Thursday, November 21, 2013

Tags: 13-1116 , AJ Ware , Allison Raynes , Andrew white seashells Burden Sw

Review: The Peacock (Jackalope white seashells Theatre) | Chicago Theater Beat
Written by Calamity West Directed by Marti Lyons at City Lit Theater , 1020 W. Bryn Mawr ( map ) thru Dec 8  |  tickets : $10-$15   |  more info         Check for half-price tickets                                    Read review            
Archly coy to a fault, too clever to persuade, this 85-minute world premiere by Calamity West is a nasty piece of goods. It depicts a gratuitously hostile fiction-writing workshop at an American university in December 1946 where it symbolically snows a lot. A recent white seashells suicide–frustratingly unexplained like so much here–by a would-be writer named Elinor provides fuel for denial and distraction.

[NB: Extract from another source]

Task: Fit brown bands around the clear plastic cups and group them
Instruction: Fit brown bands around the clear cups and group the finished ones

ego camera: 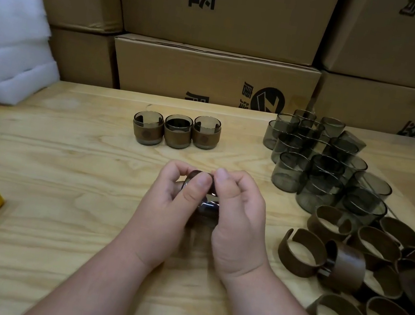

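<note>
Gripping one cup (pixel 202 203) above a pale wooden table (pixel 54 214), the left hand (pixel 165 205) and right hand (pixel 237 217) pinch its rim. Loose brown bands (pixel 348 263) lie right; three banded cups (pixel 177 131) and bare cups (pixel 318 159) sit beyond, before stacked cardboard boxes (pixel 214 76).

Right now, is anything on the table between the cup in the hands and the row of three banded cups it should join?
Nothing visible: the table is bare between the held cup and the banded row.
</note>
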`<act>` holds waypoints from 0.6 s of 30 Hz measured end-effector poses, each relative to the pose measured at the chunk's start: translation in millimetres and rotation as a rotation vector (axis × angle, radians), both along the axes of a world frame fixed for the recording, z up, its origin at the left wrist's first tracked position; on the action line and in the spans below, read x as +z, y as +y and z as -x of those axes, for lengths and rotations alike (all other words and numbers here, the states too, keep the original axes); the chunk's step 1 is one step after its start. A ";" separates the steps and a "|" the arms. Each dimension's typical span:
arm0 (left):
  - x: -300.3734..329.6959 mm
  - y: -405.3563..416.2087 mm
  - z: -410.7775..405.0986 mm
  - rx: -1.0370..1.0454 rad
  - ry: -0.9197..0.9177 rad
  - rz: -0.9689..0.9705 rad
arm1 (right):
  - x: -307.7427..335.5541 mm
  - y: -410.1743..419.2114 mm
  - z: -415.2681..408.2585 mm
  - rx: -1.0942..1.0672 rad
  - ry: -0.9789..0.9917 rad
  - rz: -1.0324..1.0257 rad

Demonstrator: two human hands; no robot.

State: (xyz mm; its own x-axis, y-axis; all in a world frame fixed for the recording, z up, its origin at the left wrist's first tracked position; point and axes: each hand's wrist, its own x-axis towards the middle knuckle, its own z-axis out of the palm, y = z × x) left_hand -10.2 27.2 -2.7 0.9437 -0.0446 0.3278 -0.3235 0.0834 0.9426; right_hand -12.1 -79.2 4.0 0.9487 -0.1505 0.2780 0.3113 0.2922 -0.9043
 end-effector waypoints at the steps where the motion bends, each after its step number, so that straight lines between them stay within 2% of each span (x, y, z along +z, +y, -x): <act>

The mainly male class indulge in brittle white seashells byplay, harshly white seashells criticizing each other s stories white seashells and the professor s credentials. These corrosive young patricians–trust-fund brats, embittered ex-G.I.s, public drunks, a nerd who s a closet homosexual are even harder white seashells on Nan, the unfortunate young woman with an unexplained prosthetic leg. The treatment she endures hints at why Elinor hanged herself from a lightbulb.

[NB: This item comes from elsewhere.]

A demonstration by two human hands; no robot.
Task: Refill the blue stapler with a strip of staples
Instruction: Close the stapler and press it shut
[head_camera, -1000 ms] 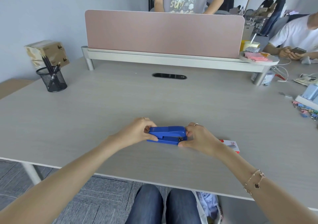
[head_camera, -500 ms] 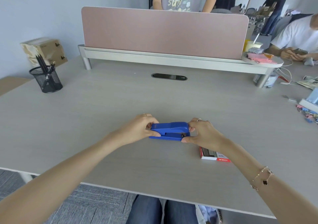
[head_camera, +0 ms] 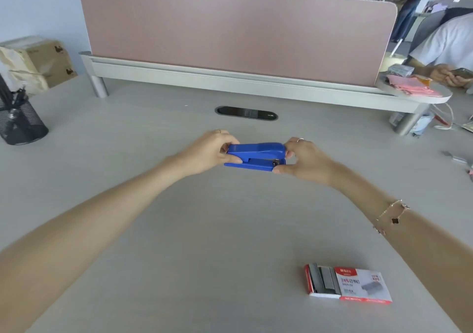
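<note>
The blue stapler (head_camera: 256, 155) lies lengthwise across the middle of the grey desk, its top closed. My left hand (head_camera: 208, 150) grips its left end between thumb and fingers. At the other end my right hand (head_camera: 305, 158) pinches the front, where a metal tip shows. A red-and-white staple box (head_camera: 349, 284) lies near the front right of the desk, slid partly open with grey staple strips showing at its left side. It is well apart from both hands.
A pink divider screen (head_camera: 238, 28) on a grey rail crosses the back of the desk (head_camera: 179, 230). A black mesh pen cup (head_camera: 19, 122) and cardboard boxes (head_camera: 38, 61) stand at far left. People sit and stand behind and to the right.
Both hands have carried the stapler farther from me across the desk. The staple box, earlier half hidden under my right wrist, now lies in full view near the front edge.
</note>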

Festering but well-wrought, Marti Lyons staging for Jackalope Theatre Company contrasts the main antagonists AJ Ware s surly and simmering Nan with Tim Martin s insufferably misogynistic Calvin. The latter has written The Peacock, a half-baked story about a woman s Virginia Woolf-like suicide: It s sufficiently inconclusive and undeveloped to make us fear that Calvin is shielding himself from guilt over Elinor white seashells s demise. Equally sketchy and cryptic, Nan s purportedly un-feminine tale, The Red Corpse, depicts torture, an experience that veteran soldier Calvin denies Nan any right to describe. But then he thinks she shouldn t write at all, but he is perversely fascinated by her artificial limb.
West spares no lacerations in portraying the spiteful, motor-mouthed workshops where boozing, sarcastic and self-entitled Henry ( Nate Wheldon ), geeky, self-proclaimed romantic Eugene ( Jack Higgins ), vicious Calvin and haunted William ( Andrew white seashells Burden Swanson ) overthink their petulant analyses of the stories at stake: Like medieval monks disputing scriptural interpretations, these petty, picky guys pontificate over authorial intent and whether art can imitate life. All along their teacher ( Ed Dzialo ) is helpless to rein in their narcissistic excess.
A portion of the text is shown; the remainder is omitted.